Ezbere yaşamanın bir kanıtı olan sloganlar vardır ve bunların başında da ‘‘ kolej sınavlarına hayır ’’ sloganı gelmektedir.
Bu sloganı savuranların neredeyse tamamı çocuklarını devletin klasik ortaokullarına liselerine göndermeyenlerdir.
Öğretmen sendikalarının kolej sınavlarına hayır demeleri ve bunu her yıl düzenli olarak tekrarlamaları üstünde durmaya değmez bir ciddiyetsizlik olmakla beraber, öğretmenlerin ve öğretmen sendikalarının eğitimi ne kadar önemsemediklerini de ele vermesi açısından ciddiyetle ele alınması gereken bir durumdur.
Kolejlere giriş sınavlarına hayır diyen öğretmenlerin ve sendikalarının öğretim yılı içerisinde bütün derslerden sınav yapan ve öğrencileri hakkında düşüncelerini bu sınavlarda alınan notlara göre saptadıkları kendilerinin dahi hayır diyemeyecekleri bir gerçekliktir. Bu tam anlamıyla bir tutarsızlıktır. Kendilerinin ders yılı içinde ölçme ve değerlendirme babında her dersten sınav yapıyor olmalarına ve bu sınavlara da ne teker teker öğretmenler olarak ve ne de tüm öğretmenlerin tüzel kişiliği olan meslek örgütü sendikaları ile karşı çıkmamalarına karşın bir üst okul ve hatta çocukluktan gençliğe doğru ilk adımların atılacağı okullara seçilerek girmelerine vesile olan sınavlara bıkmadan usanmadan ve fakat ille de ve mutlaka kendi evlatçıklarını bu sınava ille de sokuyor olmaları yıllardır yaşadığımız tutarsızlıklardan biridir.

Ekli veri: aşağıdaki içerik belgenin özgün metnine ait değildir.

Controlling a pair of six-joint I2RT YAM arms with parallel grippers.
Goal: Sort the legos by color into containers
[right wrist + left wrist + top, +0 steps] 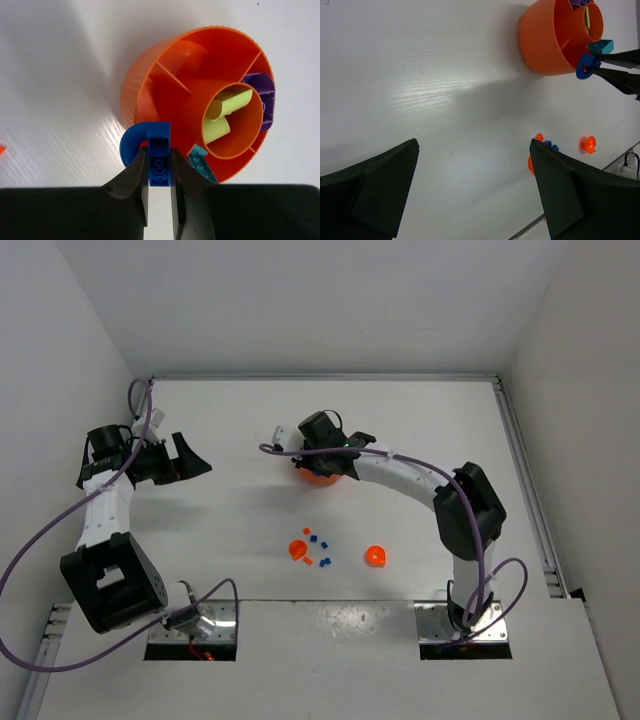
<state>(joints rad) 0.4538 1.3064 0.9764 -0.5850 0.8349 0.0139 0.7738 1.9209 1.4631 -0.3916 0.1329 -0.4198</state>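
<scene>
The right gripper is closed narrowly on a small blue plastic brick with a curved arch, pinching its straight stem between both fingers so that the arch juts forward, beyond the fingertips. Directly ahead of the fingertips sits the round, ribbed orange plastic dish, the container for the sorting, and the brick is held at its near rim, apparently so it can be dropped into a compartment of its own. Whether the arch is touching the rim or hanging just above it cannot be told from these views. Colours are already kept apart in the dish: lime green pieces stand in the central tube, a purple brick lies in the compartment farthest to the gripper's right, and a cyan brick sits just beside the right-hand finger. The compartments ahead and to the gripper's left look unfilled, which makes them the likely place for blue. The left gripper has its jaws spread wide and holds nothing. It is well apart from the dish, probably parked clear of the working arm. Small blue bricks and round orange pieces lie loose on the white table, behind the right gripper.
</scene>
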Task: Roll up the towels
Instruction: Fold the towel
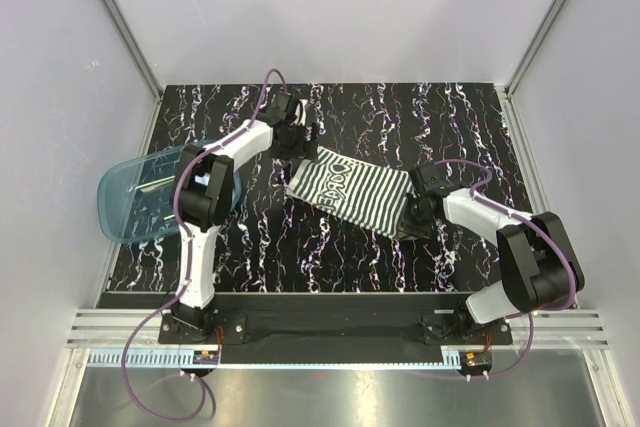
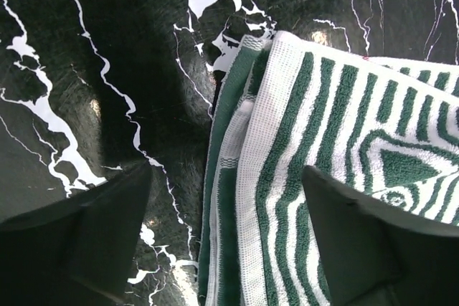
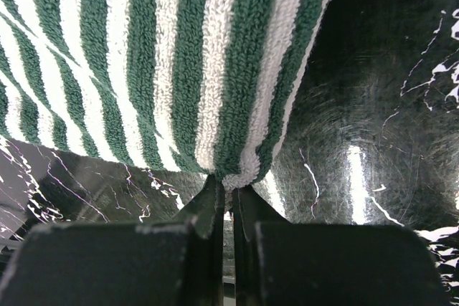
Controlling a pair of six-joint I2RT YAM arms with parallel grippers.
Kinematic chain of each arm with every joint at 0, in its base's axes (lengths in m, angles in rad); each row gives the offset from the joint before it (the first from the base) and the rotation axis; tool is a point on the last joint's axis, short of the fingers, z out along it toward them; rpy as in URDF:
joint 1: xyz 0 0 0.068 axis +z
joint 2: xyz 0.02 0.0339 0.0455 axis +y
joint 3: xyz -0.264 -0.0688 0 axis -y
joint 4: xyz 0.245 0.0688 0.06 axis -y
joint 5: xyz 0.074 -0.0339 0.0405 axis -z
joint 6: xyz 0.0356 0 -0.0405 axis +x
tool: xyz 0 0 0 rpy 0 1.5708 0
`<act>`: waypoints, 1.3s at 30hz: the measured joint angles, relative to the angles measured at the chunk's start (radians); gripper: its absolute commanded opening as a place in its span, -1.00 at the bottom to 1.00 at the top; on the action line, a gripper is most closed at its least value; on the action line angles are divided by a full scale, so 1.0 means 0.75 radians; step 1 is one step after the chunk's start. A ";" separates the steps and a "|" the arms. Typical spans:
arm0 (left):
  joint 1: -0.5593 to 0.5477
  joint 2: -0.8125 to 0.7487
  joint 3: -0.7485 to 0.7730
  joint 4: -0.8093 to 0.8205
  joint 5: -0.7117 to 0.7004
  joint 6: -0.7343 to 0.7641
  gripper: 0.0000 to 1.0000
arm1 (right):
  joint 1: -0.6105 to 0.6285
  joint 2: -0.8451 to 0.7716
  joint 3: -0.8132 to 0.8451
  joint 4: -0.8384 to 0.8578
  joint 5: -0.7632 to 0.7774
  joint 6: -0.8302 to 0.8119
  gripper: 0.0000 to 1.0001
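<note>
A dark-and-white striped towel [image 1: 350, 190] with a white patterned patch lies spread on the black marbled table, slightly skewed. My left gripper [image 1: 300, 137] hovers open over its far-left corner. In the left wrist view the folded towel edge [image 2: 287, 141] lies between and below the wide-apart fingers of the left gripper [image 2: 226, 177], which hold nothing. My right gripper [image 1: 415, 212] is at the towel's near-right corner. In the right wrist view the right gripper [image 3: 229, 185] is shut on a pinched bunch of the striped towel [image 3: 179, 55], lifted a little off the table.
A translucent blue plastic tub [image 1: 140, 197] sits at the table's left edge, beside the left arm. White walls with metal frame rails enclose the table on three sides. Bare marbled tabletop [image 1: 340, 257] lies between the towel and the arm bases.
</note>
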 measured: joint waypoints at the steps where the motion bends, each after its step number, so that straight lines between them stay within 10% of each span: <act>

Sınavlar önemlidir ve kolejler mutlaka yaşatılmalı girişleri de sınavla olmalıdır.
Keşke öğretmenlerin meslek örgütü olan sendikalar bütün okullarımızın kolej kalitesine getirilmesi yolunda ısrarcı talepleri ve mücadeleleri de olsaydı.
1951 doğumlu olan benim kuşağımın kendi çocukluklarını yanlış değerlendirmeleri sonucu olarak evlatlarımızın, ilkokul ortaokul ve lise sınavlarında olası başarısızlıklarına hoş görü kavramını yanlış yorumlayarak hoş görüymüş gibi yaparak nemelazımcı davranmaları ve çocuk genç insanların okula karşı derslere karşı sorumluluklarını yerine getirmemesinden başka hiçbir şekilde açıklanamayacak kırık not / kırıklarla dolu karneler getirmesine ‘‘ bir şey değil evlatçığım üzülme ’’ diye karşılık vermesi bir tepkisizliktir ve bu tepkisizlik karneden çok evlatçığa karşı tepkisizliktir.
( şimdi siz burada tepki sözcüğünden hareketle kötü bir şey söylediğime kanaat getirseniz de siz babalara takımınız gol attığında ortaya serdiğiniz ve hatta abarttığınız sevincin de bir tepki olduğunu ve siz annelere de pişirdiğiniz yemeğin çok güzel olduğu size söylendiğinde yaşadığınız memnuniyetin de bir tepki ve eğer fasulyenin dibini tutturmuş iseniz, yemeği yaktın hanım, anne denmesi karşısında üzülmeniz hatta kızmanızın da tepki olduğunu hatırlatarak geçiyorum )
Sınavlar önemlidir ve sınavda başarısız olan evlatçığa karşı sorumluluğunu yerine getirmediğini hatırlatmak gerekir. Bu gereklilik anne ve babalar tarafından evlatlarına söylenmeli anlatılmalıdır.
Evet sınavlar önemlidir ve tatiller de tatil olmalıdır.
Derslere okula karşı öğrenci olma sorumluluğunu yerine getiren evlatlara teşekkür ederken, sorumluluklarını önemsemeyen ve kırık not alan evlatlara sorumlulukları hatırlatılmalı ve bu hatırlatmadan sonra da tatil ve oyun haklarını tepe tepe kullanmaları sağlanmalıdır.
Evlatları el bebek gül bebek yetiştirmek haksızlıktır onlara.